# [What is needed]
The reply should be one number: how many lines of the data below contain "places".

START Extracted material

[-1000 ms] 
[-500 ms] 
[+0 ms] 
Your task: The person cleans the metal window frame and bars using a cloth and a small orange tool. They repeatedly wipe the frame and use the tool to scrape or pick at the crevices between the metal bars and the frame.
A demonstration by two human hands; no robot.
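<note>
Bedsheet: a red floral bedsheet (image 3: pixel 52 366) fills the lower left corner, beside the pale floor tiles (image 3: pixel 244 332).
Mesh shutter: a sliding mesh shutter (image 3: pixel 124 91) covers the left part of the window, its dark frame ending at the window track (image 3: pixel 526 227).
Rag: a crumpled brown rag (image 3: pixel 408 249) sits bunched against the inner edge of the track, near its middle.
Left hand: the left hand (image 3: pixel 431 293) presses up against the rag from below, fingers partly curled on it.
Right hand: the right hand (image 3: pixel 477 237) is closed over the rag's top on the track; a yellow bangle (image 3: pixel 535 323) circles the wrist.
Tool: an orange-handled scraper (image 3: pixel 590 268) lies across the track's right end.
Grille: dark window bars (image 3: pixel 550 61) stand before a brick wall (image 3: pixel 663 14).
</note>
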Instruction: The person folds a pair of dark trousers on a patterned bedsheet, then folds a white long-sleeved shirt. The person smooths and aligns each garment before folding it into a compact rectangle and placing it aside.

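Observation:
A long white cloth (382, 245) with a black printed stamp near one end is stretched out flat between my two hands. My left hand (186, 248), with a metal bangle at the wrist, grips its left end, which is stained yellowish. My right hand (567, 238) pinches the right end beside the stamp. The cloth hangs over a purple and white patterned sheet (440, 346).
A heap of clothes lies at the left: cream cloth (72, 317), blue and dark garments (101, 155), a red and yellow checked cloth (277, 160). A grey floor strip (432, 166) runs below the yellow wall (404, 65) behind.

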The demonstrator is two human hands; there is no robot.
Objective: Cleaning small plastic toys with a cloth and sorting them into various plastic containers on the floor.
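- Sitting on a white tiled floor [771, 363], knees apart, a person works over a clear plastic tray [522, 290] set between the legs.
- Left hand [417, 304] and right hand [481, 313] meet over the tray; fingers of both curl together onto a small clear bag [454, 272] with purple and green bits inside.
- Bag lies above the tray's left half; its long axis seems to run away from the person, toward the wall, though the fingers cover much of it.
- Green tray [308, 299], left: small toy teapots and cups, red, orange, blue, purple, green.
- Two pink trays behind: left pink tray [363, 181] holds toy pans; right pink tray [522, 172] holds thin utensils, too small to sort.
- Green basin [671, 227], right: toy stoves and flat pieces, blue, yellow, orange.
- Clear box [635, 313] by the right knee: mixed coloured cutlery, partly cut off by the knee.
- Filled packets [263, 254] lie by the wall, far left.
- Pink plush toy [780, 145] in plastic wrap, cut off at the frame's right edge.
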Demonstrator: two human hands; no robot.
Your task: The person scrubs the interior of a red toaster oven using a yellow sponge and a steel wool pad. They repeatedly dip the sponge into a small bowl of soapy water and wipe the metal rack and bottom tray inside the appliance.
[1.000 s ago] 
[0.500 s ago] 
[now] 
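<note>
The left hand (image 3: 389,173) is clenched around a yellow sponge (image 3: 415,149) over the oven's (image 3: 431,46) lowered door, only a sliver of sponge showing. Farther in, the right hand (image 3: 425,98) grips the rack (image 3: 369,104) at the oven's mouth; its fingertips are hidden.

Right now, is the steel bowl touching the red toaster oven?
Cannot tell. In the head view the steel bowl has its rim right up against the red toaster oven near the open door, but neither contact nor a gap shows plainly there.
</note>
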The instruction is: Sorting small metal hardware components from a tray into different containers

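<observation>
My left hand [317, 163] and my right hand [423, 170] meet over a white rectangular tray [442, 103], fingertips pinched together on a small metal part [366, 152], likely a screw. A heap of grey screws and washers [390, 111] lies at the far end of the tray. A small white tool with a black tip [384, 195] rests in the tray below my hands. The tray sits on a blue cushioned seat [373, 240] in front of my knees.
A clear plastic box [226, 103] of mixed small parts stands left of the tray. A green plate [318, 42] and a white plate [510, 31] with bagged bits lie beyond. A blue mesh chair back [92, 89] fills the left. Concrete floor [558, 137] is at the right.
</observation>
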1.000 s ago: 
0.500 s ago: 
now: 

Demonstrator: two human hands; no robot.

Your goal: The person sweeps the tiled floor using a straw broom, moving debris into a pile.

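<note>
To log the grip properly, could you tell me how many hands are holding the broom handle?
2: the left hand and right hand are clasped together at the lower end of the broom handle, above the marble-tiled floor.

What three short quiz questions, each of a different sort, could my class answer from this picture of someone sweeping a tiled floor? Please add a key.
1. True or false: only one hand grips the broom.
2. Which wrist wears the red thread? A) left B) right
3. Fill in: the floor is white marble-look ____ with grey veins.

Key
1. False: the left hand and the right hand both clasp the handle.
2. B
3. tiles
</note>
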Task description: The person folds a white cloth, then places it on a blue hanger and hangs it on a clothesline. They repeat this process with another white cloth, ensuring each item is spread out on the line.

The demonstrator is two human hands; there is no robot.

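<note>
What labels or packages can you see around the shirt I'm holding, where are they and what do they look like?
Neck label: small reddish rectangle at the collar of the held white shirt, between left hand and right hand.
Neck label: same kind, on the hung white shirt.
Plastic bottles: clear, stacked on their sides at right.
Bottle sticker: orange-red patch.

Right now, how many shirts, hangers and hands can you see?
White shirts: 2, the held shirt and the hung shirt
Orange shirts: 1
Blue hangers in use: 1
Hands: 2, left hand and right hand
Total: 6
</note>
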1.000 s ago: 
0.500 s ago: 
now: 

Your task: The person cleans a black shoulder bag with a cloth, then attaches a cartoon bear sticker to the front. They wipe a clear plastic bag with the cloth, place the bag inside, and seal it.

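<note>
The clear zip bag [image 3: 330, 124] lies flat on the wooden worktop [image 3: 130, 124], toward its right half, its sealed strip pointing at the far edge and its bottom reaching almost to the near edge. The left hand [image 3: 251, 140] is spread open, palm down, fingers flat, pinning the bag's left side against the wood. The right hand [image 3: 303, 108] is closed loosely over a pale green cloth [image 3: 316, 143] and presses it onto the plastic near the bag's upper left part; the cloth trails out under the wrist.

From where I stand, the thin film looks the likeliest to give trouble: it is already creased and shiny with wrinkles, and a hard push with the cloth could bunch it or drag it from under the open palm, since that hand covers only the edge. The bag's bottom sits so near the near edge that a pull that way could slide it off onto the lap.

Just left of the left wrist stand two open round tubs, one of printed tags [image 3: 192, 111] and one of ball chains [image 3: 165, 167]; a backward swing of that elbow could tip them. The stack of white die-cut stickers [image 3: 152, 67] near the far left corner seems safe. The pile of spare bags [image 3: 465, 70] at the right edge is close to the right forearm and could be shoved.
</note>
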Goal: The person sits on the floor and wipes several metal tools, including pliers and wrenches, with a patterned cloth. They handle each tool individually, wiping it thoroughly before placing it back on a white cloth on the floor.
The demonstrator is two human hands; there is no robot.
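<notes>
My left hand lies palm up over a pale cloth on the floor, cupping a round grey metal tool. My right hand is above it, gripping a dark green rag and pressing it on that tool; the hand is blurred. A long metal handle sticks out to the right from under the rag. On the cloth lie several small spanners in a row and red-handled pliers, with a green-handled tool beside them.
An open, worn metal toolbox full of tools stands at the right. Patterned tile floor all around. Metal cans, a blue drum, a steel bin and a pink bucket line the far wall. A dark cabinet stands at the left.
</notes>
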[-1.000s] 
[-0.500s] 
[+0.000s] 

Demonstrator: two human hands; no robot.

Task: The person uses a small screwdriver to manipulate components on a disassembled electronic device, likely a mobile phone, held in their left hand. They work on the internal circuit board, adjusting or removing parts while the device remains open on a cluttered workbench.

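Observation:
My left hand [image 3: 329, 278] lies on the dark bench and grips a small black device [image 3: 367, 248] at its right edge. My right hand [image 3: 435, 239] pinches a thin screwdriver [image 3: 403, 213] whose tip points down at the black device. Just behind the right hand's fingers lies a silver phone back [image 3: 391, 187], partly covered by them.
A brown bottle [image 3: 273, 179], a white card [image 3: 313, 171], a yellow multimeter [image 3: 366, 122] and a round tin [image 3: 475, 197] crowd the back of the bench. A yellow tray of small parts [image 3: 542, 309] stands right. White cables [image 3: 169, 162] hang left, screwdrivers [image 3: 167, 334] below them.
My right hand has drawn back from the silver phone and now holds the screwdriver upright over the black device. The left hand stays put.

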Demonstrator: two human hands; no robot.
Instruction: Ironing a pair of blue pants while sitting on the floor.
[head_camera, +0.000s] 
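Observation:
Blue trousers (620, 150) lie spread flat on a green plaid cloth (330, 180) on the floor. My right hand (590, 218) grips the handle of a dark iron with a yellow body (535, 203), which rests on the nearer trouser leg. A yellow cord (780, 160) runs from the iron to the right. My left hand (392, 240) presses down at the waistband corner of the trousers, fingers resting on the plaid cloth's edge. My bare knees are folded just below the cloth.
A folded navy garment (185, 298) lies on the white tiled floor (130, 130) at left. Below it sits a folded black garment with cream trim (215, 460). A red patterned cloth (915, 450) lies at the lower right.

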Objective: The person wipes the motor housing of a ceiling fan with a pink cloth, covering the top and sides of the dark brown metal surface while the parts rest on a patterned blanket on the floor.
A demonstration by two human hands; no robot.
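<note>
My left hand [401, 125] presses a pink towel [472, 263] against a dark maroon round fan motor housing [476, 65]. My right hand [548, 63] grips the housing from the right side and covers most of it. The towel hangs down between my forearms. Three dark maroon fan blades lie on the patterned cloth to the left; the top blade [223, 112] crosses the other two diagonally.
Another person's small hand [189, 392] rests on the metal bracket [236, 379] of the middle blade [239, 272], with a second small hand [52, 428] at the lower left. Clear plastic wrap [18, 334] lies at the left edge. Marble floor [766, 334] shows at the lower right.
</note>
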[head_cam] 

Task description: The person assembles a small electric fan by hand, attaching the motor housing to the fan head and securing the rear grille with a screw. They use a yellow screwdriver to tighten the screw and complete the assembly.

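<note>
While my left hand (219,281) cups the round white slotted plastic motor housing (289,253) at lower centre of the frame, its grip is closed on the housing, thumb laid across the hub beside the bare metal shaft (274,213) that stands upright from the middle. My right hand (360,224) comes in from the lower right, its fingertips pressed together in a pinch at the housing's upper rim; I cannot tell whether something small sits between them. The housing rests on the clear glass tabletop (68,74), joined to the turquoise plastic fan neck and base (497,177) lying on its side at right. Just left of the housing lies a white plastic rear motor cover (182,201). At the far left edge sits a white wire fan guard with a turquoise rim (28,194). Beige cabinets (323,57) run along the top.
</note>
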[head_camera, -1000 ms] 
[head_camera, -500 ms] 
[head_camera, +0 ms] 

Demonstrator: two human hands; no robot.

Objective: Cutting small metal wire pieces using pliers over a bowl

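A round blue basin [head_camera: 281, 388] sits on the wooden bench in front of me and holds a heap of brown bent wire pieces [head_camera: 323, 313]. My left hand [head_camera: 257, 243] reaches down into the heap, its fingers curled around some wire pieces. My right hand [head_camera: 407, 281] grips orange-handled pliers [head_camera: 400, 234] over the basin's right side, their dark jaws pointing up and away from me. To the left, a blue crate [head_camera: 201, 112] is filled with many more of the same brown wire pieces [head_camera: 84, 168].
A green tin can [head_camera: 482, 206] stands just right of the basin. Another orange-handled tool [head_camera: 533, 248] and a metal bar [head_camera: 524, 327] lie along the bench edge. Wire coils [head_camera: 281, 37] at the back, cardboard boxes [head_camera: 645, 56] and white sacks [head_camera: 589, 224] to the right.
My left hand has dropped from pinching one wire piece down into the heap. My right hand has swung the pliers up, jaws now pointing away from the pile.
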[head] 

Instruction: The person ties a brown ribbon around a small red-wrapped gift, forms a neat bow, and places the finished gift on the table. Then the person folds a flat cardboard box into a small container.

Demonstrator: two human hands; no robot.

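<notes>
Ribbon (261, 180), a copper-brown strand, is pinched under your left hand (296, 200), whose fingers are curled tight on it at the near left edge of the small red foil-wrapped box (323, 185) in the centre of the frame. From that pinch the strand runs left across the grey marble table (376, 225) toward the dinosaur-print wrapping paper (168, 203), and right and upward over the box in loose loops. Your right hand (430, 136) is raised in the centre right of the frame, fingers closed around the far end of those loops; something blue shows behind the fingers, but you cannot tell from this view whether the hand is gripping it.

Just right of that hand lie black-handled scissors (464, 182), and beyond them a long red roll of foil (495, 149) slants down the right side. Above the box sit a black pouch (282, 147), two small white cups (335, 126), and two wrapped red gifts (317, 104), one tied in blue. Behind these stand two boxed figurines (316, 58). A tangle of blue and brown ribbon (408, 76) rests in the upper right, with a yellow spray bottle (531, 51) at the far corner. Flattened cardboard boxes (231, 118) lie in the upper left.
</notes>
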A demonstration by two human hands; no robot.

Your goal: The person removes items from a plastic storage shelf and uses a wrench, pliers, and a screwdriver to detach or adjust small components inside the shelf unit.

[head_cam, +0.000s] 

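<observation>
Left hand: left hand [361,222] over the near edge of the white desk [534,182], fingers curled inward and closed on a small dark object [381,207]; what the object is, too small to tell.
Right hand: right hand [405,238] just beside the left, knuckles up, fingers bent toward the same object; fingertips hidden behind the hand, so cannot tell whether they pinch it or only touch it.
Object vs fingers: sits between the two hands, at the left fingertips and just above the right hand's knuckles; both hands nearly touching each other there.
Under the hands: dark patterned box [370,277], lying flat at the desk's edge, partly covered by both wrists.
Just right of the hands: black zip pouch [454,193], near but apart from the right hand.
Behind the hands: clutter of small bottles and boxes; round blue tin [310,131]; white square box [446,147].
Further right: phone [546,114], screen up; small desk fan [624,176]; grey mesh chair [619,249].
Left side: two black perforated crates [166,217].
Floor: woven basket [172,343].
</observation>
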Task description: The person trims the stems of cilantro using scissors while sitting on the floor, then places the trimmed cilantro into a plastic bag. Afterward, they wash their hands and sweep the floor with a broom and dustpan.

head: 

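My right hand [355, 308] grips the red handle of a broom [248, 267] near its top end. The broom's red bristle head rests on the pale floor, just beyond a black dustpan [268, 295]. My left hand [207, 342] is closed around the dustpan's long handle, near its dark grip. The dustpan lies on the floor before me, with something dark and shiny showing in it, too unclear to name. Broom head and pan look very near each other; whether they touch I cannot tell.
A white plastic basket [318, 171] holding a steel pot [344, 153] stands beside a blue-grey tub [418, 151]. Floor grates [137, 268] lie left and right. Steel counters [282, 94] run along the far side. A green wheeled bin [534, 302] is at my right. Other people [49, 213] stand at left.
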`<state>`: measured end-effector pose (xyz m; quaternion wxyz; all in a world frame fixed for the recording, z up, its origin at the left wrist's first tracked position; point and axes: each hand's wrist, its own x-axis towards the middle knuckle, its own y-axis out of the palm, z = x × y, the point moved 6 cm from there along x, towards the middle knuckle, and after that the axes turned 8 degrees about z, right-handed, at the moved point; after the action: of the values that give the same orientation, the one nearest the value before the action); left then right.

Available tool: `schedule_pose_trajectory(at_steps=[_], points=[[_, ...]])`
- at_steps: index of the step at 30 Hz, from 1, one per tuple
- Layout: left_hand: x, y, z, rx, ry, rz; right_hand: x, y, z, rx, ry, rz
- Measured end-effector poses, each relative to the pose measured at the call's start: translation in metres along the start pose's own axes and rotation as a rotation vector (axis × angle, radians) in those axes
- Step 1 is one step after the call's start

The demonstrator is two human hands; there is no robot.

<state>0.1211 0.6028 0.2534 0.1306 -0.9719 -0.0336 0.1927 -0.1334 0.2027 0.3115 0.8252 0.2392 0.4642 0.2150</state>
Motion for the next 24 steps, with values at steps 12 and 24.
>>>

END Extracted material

# [Written solution]
3